## Work order
Lift out, unaltered, the lines of the material below between the line holding "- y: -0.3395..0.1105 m" and the line holding "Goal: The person", counting both.

## Collected data
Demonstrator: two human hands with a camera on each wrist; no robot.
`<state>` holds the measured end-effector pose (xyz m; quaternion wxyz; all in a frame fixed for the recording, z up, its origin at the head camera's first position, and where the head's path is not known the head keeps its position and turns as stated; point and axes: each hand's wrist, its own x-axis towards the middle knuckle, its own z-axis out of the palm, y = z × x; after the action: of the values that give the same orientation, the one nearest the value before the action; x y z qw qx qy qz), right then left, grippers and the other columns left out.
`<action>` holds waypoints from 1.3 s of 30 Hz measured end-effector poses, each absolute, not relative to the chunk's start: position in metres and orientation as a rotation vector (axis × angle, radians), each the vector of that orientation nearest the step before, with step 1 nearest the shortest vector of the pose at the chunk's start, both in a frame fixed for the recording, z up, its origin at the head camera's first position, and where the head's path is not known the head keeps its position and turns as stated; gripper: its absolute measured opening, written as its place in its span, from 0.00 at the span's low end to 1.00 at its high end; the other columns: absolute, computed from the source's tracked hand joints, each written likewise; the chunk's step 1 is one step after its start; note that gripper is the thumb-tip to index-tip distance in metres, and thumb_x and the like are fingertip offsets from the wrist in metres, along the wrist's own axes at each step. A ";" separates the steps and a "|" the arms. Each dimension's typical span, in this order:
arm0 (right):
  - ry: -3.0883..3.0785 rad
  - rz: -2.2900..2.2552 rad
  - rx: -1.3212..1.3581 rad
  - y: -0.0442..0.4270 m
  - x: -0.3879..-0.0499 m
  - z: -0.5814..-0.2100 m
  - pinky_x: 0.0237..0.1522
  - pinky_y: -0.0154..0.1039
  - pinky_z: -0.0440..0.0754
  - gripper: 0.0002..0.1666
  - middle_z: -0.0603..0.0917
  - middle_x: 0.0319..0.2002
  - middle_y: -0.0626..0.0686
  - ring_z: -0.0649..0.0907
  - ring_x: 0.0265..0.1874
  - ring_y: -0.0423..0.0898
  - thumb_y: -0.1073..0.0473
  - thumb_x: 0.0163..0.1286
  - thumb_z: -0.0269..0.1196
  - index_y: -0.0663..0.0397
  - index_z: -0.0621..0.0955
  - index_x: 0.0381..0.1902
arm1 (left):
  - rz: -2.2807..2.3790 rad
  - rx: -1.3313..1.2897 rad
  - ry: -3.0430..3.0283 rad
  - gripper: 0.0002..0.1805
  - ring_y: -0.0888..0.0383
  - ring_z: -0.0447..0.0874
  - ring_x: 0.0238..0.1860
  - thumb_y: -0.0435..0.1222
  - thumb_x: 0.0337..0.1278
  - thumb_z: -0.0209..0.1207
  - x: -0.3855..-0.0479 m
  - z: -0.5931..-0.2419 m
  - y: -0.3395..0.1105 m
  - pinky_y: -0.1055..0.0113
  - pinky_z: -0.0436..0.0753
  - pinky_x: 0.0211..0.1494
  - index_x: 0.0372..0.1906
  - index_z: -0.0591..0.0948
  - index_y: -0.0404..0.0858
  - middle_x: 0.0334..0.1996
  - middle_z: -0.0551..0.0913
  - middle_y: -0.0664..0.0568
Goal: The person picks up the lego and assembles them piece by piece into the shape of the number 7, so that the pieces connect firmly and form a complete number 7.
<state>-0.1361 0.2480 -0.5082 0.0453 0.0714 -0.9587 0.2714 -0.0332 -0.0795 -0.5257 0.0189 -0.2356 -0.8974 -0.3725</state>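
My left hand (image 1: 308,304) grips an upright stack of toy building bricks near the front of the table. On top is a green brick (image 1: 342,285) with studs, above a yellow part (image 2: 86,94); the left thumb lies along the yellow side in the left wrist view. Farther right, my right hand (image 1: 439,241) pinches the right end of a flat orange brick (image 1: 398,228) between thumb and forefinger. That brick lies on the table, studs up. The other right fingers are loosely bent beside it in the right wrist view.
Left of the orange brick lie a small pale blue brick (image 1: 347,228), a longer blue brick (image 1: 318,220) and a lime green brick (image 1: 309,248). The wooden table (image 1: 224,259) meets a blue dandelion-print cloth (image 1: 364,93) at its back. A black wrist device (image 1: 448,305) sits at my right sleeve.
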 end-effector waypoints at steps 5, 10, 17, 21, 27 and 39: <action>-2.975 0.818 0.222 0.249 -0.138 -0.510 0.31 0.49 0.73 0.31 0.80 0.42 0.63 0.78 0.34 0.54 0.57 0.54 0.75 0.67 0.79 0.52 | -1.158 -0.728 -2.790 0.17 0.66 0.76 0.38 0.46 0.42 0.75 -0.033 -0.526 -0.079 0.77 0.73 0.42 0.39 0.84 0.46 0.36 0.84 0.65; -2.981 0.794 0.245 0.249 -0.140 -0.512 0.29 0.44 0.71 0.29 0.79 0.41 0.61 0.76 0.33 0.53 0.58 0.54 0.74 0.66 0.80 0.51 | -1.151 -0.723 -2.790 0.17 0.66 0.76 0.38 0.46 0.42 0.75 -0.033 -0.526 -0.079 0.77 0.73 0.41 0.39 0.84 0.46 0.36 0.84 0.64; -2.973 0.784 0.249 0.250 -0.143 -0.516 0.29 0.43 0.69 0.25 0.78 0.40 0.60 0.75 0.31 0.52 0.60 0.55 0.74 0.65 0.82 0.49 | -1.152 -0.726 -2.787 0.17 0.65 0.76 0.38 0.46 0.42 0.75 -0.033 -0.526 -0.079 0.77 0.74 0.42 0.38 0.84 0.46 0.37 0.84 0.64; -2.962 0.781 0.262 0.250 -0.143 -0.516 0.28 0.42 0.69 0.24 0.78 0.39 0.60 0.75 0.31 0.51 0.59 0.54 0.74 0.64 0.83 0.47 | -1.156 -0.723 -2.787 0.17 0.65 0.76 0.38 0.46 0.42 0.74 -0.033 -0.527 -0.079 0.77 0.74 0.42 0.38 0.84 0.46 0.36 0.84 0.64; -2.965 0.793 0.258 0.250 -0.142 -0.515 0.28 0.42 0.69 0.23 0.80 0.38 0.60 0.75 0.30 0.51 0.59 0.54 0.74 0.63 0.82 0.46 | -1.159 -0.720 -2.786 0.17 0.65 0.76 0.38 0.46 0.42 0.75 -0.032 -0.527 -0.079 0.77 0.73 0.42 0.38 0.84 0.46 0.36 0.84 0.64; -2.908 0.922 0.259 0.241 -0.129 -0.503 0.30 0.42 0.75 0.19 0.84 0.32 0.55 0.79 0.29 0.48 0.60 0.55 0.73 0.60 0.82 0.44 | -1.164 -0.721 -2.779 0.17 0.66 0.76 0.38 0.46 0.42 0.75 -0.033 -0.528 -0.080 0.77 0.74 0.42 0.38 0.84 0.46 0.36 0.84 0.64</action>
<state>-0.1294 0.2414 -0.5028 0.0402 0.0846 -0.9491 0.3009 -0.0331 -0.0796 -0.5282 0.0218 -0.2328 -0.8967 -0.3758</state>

## The answer
  - y: -0.3395..0.1105 m
  - pinky_y: -0.1055..0.0113
  - pinky_z: -0.0436..0.0753
  - pinky_x: 0.0211..0.1494
  - index_x: 0.0372..0.1906
  - index_z: -0.0591..0.0948
  - index_y: -0.0404..0.0858
  - middle_x: 0.0334..0.1996
  - middle_z: -0.0551..0.0913
  - middle_y: -0.0664..0.0568
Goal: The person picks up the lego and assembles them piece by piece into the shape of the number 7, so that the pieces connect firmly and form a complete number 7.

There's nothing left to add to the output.